To do: Output every entry below word for word, without its pictures.

======== Records shown ========

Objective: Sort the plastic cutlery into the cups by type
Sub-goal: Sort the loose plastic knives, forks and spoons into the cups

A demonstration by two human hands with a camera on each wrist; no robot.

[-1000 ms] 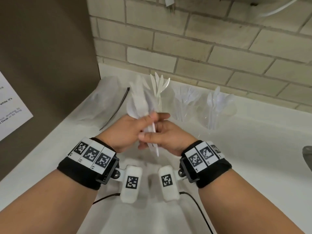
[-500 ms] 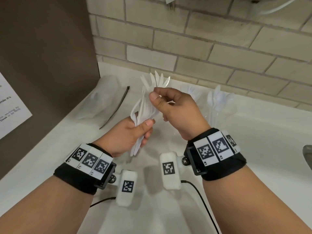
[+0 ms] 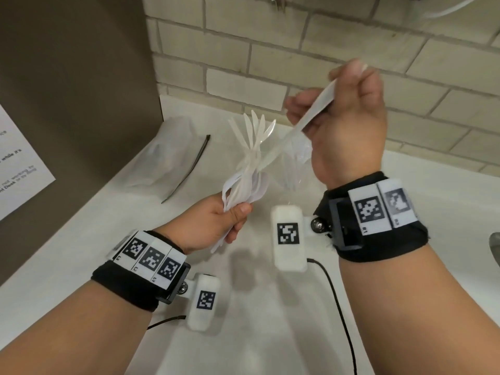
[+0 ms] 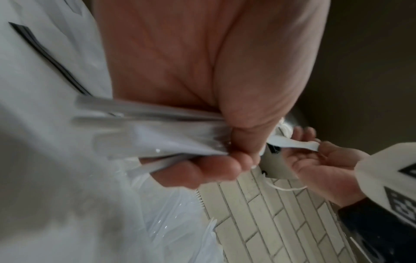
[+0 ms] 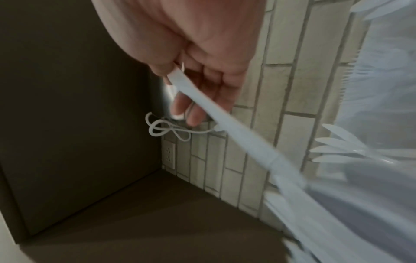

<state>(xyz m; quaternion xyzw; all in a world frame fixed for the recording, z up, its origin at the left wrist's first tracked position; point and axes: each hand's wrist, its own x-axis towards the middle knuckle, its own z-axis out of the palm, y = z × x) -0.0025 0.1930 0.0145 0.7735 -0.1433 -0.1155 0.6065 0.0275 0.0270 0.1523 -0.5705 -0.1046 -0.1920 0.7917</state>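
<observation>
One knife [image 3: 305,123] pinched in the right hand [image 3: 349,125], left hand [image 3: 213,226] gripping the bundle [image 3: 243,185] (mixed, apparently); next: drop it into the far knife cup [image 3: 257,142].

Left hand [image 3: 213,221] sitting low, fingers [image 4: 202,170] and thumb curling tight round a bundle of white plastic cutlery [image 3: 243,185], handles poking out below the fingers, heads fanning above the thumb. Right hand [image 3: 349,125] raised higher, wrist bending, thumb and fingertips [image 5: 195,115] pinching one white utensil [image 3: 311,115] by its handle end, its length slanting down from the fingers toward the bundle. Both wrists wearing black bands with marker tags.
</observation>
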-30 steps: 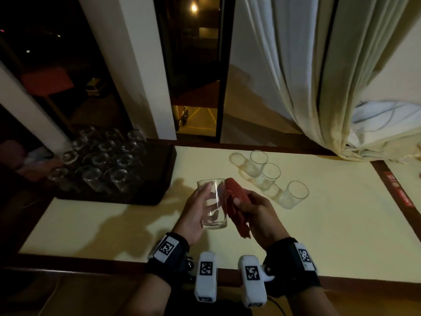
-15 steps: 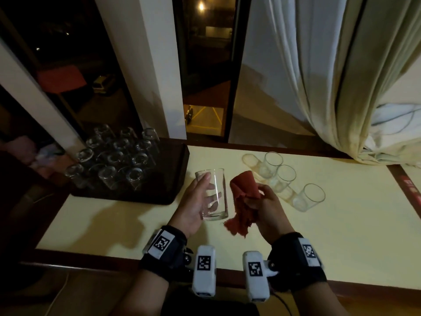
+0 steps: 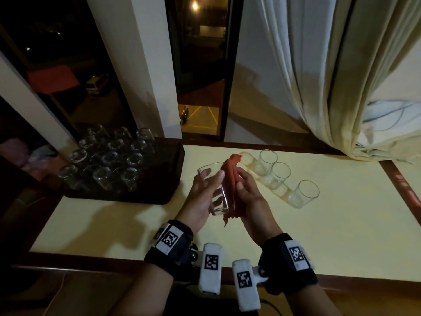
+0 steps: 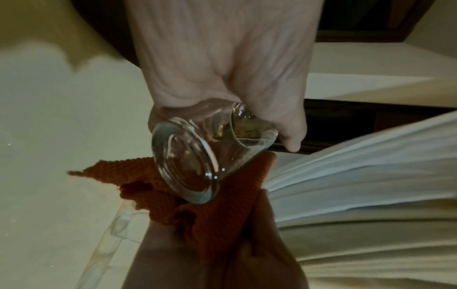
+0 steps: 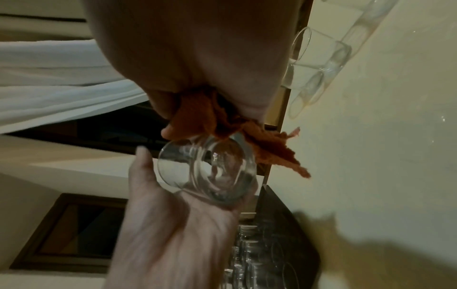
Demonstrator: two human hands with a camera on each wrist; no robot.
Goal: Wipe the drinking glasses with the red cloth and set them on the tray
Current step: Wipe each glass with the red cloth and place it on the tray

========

Response for this exercise:
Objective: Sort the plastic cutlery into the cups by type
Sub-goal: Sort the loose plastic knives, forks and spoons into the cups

A demonstration by two human hands with a camera on each wrist; no robot.

[-1000 ms] 
[-500 ms] 
[+0 ms] 
[+0 ms] 
[+0 ms] 

<state>(xyz m; quaternion xyzw; all in a world frame fixed for the recording, z up, its origin at the left wrist's first tracked position; point and axes: each hand's wrist, its own x-axis towards the middle knuckle, its own z-axis out of the palm, y = z × x) -0.0025 0.1930 0.0145 0.7735 -0.1433 -0.1155 0.6065 0.0275 0.0270 0.1523 -0.5705 -0.1046 -0.1920 0.7917</state>
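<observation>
One knife [image 3: 305,123] pinched in the right hand [image 3: 349,125], left hand [image 3: 213,226] gripping the bundle [image 3: 243,185] (mixed, apparently); next: drop it into the far knife cup [image 3: 257,142].

Left hand [image 3: 213,221] sitting low, fingers [image 4: 202,170] and thumb curling tight round a bundle of white plastic cutlery [image 3: 243,185], handles poking out below the fingers, heads fanning above the thumb. Right hand [image 3: 349,125] raised higher, wrist bending, thumb and fingertips [image 5: 195,115] pinching one white utensil [image 3: 311,115] by its handle end, its length slanting down from the fingers toward the bundle. Both wrists wearing black bands with marker tags.
</observation>
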-30 steps: 
-15 steps: 
+0 steps: 
+0 steps: 
+0 steps: 
Demonstrator: two human hands with a camera on each wrist; no robot.
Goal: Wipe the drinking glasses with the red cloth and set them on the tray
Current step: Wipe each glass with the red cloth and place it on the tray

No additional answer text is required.